* Required action
The full set of records needs to be retyped exactly.

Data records
╔══
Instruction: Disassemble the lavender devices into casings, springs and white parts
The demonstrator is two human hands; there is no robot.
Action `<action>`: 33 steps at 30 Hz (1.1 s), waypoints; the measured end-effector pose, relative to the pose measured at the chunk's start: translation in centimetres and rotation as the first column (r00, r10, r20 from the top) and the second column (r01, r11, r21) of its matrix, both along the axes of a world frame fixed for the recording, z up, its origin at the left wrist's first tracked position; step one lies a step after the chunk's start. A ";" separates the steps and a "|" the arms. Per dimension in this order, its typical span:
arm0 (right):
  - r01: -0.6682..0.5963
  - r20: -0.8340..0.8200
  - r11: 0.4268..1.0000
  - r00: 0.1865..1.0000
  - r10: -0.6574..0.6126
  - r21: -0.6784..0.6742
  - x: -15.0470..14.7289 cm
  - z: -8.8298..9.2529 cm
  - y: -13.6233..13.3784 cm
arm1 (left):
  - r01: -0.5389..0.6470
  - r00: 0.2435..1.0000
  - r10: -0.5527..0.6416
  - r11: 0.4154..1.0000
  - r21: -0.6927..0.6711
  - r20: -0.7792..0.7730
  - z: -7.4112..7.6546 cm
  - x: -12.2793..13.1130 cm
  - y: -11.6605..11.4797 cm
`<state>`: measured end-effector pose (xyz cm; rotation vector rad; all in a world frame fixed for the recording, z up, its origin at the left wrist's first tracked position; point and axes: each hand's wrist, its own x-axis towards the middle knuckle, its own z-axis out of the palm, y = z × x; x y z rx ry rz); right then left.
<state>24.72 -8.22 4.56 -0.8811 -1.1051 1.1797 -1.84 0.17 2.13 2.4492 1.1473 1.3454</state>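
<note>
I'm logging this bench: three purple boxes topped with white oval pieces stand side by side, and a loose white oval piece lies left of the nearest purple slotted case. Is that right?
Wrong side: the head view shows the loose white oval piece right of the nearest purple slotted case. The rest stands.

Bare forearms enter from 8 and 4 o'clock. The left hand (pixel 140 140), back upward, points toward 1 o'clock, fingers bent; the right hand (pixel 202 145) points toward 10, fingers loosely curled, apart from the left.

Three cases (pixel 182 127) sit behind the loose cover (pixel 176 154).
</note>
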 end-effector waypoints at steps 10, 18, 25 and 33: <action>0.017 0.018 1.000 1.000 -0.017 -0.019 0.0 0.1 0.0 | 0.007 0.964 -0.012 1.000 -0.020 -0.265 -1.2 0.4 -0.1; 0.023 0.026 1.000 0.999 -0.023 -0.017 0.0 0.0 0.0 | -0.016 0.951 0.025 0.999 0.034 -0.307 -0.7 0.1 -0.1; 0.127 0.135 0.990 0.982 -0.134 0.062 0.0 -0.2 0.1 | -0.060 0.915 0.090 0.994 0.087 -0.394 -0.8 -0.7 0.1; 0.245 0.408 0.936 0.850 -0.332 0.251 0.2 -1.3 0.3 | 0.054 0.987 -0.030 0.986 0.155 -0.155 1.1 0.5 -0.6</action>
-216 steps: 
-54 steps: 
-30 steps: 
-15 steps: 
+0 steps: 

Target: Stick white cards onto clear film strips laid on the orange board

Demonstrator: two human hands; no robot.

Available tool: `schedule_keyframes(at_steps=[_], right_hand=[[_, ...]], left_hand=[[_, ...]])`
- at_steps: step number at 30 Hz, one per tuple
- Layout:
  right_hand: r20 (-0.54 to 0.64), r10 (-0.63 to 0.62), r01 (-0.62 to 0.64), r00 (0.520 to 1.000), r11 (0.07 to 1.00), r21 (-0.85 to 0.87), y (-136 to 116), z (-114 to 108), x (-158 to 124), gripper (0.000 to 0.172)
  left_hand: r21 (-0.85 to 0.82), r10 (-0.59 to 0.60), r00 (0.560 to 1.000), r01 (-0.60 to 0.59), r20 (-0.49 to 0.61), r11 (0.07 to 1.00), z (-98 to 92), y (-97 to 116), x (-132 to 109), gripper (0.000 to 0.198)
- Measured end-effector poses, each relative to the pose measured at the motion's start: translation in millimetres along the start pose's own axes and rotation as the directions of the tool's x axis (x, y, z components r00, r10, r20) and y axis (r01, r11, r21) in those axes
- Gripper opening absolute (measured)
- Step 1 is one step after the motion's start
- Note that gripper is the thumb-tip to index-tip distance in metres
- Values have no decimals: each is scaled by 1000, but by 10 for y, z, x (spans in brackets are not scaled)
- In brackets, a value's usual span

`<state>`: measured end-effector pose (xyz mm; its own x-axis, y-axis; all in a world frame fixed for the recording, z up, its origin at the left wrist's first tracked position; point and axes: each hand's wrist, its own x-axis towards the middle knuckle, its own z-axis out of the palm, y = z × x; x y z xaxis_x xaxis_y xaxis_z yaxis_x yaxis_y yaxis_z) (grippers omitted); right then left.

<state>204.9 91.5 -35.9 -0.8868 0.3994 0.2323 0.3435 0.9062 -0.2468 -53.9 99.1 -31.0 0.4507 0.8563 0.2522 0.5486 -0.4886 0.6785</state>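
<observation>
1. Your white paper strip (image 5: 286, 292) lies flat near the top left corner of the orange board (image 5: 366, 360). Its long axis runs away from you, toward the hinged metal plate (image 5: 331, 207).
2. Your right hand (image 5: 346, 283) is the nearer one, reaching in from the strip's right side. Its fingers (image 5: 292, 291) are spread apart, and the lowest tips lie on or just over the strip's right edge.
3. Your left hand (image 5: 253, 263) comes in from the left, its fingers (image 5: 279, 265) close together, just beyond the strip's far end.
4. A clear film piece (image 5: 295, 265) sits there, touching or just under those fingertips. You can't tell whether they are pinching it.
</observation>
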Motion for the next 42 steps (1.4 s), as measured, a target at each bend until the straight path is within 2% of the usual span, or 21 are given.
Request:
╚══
* Solved exercise
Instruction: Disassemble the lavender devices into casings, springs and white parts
The demonstrator is two human hands; there is no robot.
Action `<action>`: 33 steps at 30 Hz (1.1 s), waypoints; the measured end-effector pose, relative to the pose measured at the chunk's start: translation in centimetres and rotation as the first column (r00, r10, r20 from the top) and the second column (r01, r11, r21) of its matrix, both along the axes of a world frame fixed for the recording, z up, its origin at the left wrist's first tracked position; step one lies a step after the chunk's start. A ";" separates the steps and a "|" the arms. Per dimension in this order, its typical span:
arm0 (right):
  - r01: -0.6682..0.5963
  - r20: -0.8340..0.8200
  - r11: 0.4268..1.0000
  - r00: 0.1865..1.0000
  - r10: -0.6574..0.6126
  - r21: -0.6784..0.6742
  - x: -15.0470..14.7289 cm
  - z: -8.8298..9.2529 cm
  - y: -13.6233..13.3784 cm
arm1 (left):
  - r01: -0.5389..0.6470
  - r00: 0.2435..1.0000
  - r10: -0.5527..0.6416
  - r11: 0.4154..1.0000
  - r21: -0.6927..0.6711
  - r20: -0.7792..0.7730
  - z: -7.4112..7.6546 cm
  - x: -12.2793..13.1130 cm
  - y: -11.6605..11.4797 cm
`<state>`: measured end-effector pose (xyz cm; rotation vector rad; all in a world frame fixed for the recording, z up, its origin at the left wrist's first tracked position; point and axes: each hand's wrist, its own x-axis towards the middle knuckle, its own z-axis out of the palm, y = z × x; x y z rx ry rz); right then left.
<state>24.72 -8.22 4.56 -0.8811 -1.1051 1.1797 -1.84 0.17 2.13 2.4492 1.1473 1.3454</state>
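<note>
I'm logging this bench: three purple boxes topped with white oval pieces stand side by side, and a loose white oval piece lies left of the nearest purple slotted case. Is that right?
Wrong side: the head view shows the loose white oval piece right of the nearest purple slotted case. The rest stands.

Bare forearms enter from 8 and 4 o'clock. The left hand (pixel 140 140), back upward, points toward 1 o'clock, fingers bent; the right hand (pixel 202 145) points toward 10, fingers loosely curled, apart from the left.

Three cases (pixel 182 127) sit behind the loose cover (pixel 176 154).
</note>
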 end-effector waypoints at steps 10, 18, 25 and 33: <action>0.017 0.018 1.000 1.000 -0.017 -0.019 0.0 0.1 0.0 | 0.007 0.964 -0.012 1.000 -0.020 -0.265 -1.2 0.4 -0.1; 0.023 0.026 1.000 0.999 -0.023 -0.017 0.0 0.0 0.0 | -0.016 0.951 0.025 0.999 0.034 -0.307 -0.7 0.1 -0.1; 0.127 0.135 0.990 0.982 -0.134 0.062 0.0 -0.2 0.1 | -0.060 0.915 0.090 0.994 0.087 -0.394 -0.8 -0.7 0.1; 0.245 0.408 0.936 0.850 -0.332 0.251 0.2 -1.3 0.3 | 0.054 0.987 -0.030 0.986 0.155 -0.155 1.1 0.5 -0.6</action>
-216 steps: 
-54 steps: 
-30 steps: 
-15 steps: 
+0 steps: 

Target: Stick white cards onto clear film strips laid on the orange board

Demonstrator: two human hands; no robot.

Available tool: `schedule_keyframes(at_steps=[_], right_hand=[[_, ...]], left_hand=[[_, ...]])`
- at_steps: step number at 30 Hz, one per tuple
- Layout:
  right_hand: r20 (-0.54 to 0.64), r10 (-0.63 to 0.62), r01 (-0.62 to 0.64), r00 (0.520 to 1.000), r11 (0.07 to 1.00), r21 (-0.85 to 0.87), y (-136 to 116), z (-114 to 108), x (-158 to 124), gripper (0.000 to 0.172)
  left_hand: r21 (-0.85 to 0.82), r10 (-0.59 to 0.60), r00 (0.560 to 1.000), r01 (-0.60 to 0.59), r20 (-0.49 to 0.61), r11 (0.07 to 1.00), z (-98 to 92), y (-97 to 116), x (-132 to 109), gripper (0.000 to 0.198)
- Measured end-effector poses, each relative to the pose measured at the motion's start: translation in millimetres along the start pose's own axes and rotation as the directions of the tool's x axis (x, y, z components r00, r10, r20) and y axis (r01, r11, r21) in those axes
- Gripper opening absolute (measured)
- Step 1 is one step after the motion's start
- Note that gripper is the thumb-tip to index-tip distance in metres
- Values have no decimals: each is scaled by 1000, but by 10 for y, z, x (spans in brackets are not scaled)
- In brackets, a value's usual span

`<state>`: measured end-effector pose (xyz mm; its own x-axis, y-axis; all in a world frame fixed for the recording, z up, its origin at the left wrist's first tracked position; point and axes: each hand's wrist, its own x-axis towards the middle knuckle, its own z-axis out of the palm, y = z × x; x y z xaxis_x xaxis_y xaxis_z yaxis_x yaxis_y yaxis_z) (grippers omitted); right then left.

<state>204.9 91.5 -35.9 -0.8868 0.3994 0.2323 0.3435 0.9062 -0.2468 -53.9 99.1 -31.0 0.4507 0.8563 0.2522 0.5486 -0.4886 0.6785</state>
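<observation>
1. Your white paper strip (image 5: 286, 292) lies flat near the top left corner of the orange board (image 5: 366, 360). Its long axis runs away from you, toward the hinged metal plate (image 5: 331, 207).
2. Your right hand (image 5: 346, 283) is the nearer one, reaching in from the strip's right side. Its fingers (image 5: 292, 291) are spread apart, and the lowest tips lie on or just over the strip's right edge.
3. Your left hand (image 5: 253, 263) comes in from the left, its fingers (image 5: 279, 265) close together, just beyond the strip's far end.
4. A clear film piece (image 5: 295, 265) sits there, touching or just under those fingertips. You can't tell whether they are pinching it.
</observation>
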Motion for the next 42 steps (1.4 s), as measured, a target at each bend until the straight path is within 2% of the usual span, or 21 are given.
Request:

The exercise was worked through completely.